Source : Banque du Canada
En maintenant les taux d’intérêt artificiellement bas grâce à l’assouplissement quantitatif et en agissant trop tard pour freiner la montée de l’inflation causée par l’augmentation rapide et drastique de la masse monétaire, la Banque du Canada a précisément failli à sa mission première. Les canadiens ont vu leur pouvoir d’achat diminuer considérablement depuis 2 ans sans compter qu’une potentielle récession aurait un impact marqué sur l’emploi et la productivité, deux autres indicateurs clés que la BoC tente de favoriser avec sa politique monétaire. Pierre Poilièvre a entièrement raison quand il vise le gouverneur de la Banque du Canada. L’Institution a failli à son mandat en étant anormalement souple face aux largesses budgétaires du régime Trudeau, particulièrement entre 2020 et 2022. La BoC est également beaucoup plus politisé notamment sur les enjeux woke du jour comme le climat. Bref, un organisme politique directement influencé par les politiques du gouvernement le plus à gauche que le Canada a connu. Un grand ménage est plus que nécessaire…

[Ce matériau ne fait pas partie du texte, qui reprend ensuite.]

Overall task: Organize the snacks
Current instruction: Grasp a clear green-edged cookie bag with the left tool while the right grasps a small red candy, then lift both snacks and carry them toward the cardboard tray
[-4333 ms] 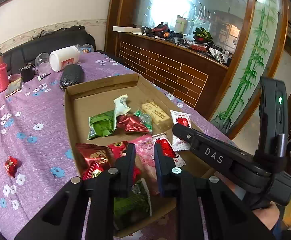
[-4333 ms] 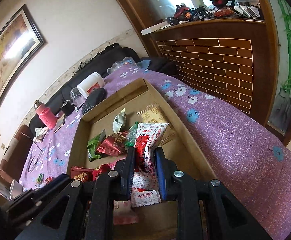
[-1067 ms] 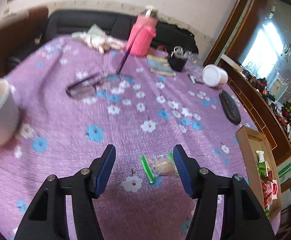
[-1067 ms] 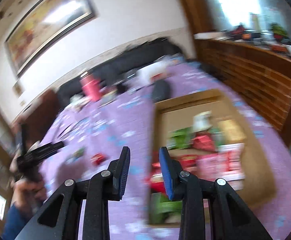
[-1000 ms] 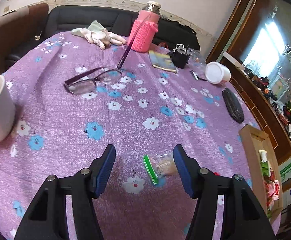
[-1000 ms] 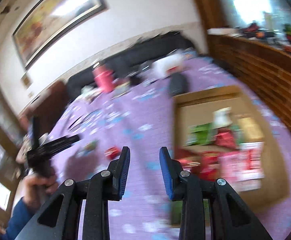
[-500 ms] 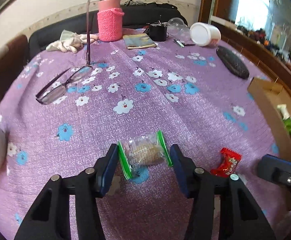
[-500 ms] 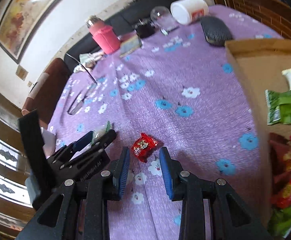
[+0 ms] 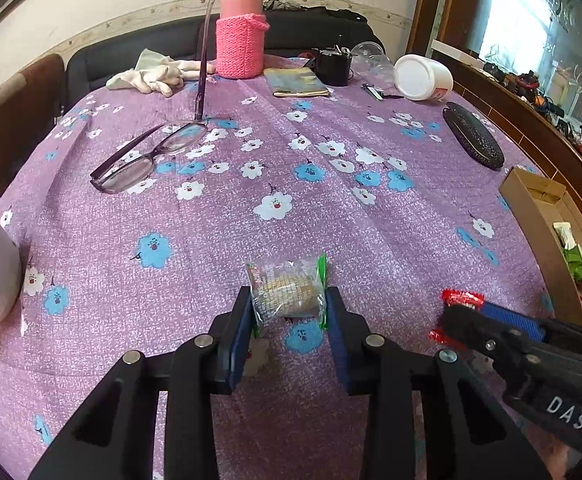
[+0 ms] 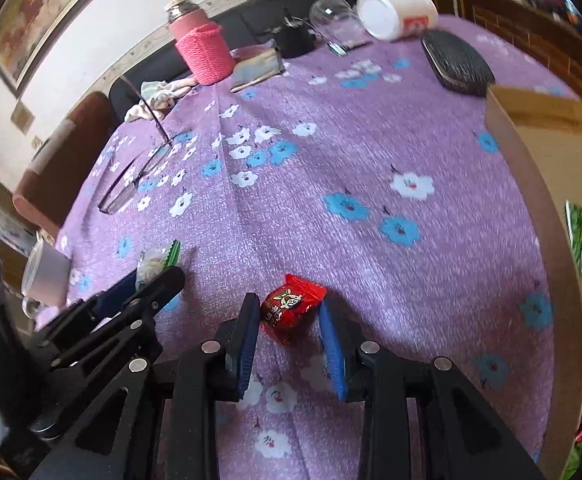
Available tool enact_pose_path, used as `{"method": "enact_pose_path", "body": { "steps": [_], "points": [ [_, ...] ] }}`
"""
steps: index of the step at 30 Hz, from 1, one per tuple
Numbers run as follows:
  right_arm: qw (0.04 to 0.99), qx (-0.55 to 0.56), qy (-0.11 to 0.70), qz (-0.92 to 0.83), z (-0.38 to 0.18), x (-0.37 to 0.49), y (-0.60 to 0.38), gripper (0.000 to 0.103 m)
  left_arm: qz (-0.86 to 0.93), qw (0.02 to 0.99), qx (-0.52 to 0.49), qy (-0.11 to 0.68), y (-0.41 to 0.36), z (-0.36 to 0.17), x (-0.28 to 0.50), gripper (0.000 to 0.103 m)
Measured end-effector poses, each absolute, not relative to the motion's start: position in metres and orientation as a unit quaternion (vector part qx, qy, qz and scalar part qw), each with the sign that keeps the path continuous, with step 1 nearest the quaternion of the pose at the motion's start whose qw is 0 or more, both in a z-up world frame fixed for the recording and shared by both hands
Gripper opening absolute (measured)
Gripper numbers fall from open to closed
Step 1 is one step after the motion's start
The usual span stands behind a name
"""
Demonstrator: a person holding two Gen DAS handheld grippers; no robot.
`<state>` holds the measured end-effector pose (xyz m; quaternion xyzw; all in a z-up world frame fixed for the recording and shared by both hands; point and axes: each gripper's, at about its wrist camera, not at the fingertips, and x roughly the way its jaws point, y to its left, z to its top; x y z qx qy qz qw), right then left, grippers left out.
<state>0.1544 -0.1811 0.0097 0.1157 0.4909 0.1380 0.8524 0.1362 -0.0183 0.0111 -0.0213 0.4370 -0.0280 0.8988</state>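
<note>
Tablecloth (image 9: pixel 371 240), purple and floral: left fingers (image 9: pixel 237 332) closing on cookie packet (image 9: pixel 287 294); right fingers (image 10: pixel 247 336) parted, straddling red candy (image 10: pixel 291 306).

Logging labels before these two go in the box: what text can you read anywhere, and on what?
"DAS": white letters on the right tool body, in the left wrist view.
Red candy wrapper: printed characters, too small to read.
White jar: red label, blurred.
Clear biscuit packet: print unreadable.
Nothing else legible.

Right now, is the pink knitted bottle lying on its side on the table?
No, the pink knitted bottle stands upright at the far edge of the purple tablecloth, with its metal cap on top.
</note>
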Motion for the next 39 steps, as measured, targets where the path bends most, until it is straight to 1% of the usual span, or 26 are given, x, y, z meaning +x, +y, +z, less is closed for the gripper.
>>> {"method": "enact_pose_path", "body": {
  "steps": [1,2,4,7,15,20,28,39],
  "points": [
    [0.856,0.102,0.486,0.143,0.010,0.154,-0.179,0.032,-0.028,0.899,-0.020,0.436,-0.018,0.011,0.136,0.034],
    [0.858,0.094,0.482,0.147,0.010,0.154,-0.178,0.026,-0.028,0.900,-0.019,0.435,-0.019,0.011,0.135,0.033],
    [0.861,0.094,0.477,0.150,0.009,0.153,-0.182,0.025,-0.030,0.901,-0.021,0.433,-0.017,0.012,0.135,0.033],
    [0.863,0.101,0.469,0.157,0.011,0.145,-0.192,0.025,-0.030,0.903,-0.024,0.428,-0.016,0.014,0.132,0.033],
    [0.885,0.119,0.414,0.175,0.030,0.125,-0.211,0.025,-0.049,0.915,-0.027,0.400,-0.023,0.027,0.119,0.033],
    [0.897,0.099,0.392,0.180,0.039,0.120,-0.208,0.025,-0.050,0.925,-0.005,0.377,-0.036,0.034,0.111,0.033],
    [0.896,0.103,0.391,0.183,0.039,0.120,-0.208,0.025,-0.042,0.937,0.048,0.343,-0.056,0.040,0.099,0.033],
    [0.897,0.099,0.393,0.177,0.036,0.122,-0.207,0.025,-0.029,0.946,0.087,0.312,-0.067,0.046,0.089,0.034]
  ]
}}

En conclusion, je vous laisse avec ce petit bonbon, c’est assez divertissant de voir à quel point Les ExpertsTM ont eu tort sur le sujet depuis 2020. Un “thread” amusant que j’alimente depuis octobre 2021 alors que je disais à Marc Lévesque, Président de l’Association des économistes québécois, que l’augmentation rapide de la masse monétaire mènerait inévitablement à l’inflation. Ce dernier persistait à dire le contraire en répétant “Cé MonDial”, “oui mé les chaînes d’approvisionnement”, etc. etc. À noter que ce dernier m’a bloqué sur Twitter, probablement écoeuré de se faire faire la leçon par quelqu’un qui n’a “aucune formation en économie” :
https://twitter.com/MarcLevesqueEco/status/1471907963468193800
« L'inflation a permis de détourner la fureur du peuple vers les « spéculateurs » et les « profiteurs ». Ainsi, il s’est révélé être une excellente ressource psychologique pour la politique de guerre destructrice et annihiliste. »
Ludwig Von Mises, The Theory of Money and Credit
Un billet de grande qualité! Un esprit d'analyse hors du commun. Merci Jonathan.
Merci Jo de ce billet super bien écrit et légèrement teinté d’humour sur un sujet aussi important pour notre génération. Je t’encourage à poursuivre car tu es exactement dans la bonne ligne de mire.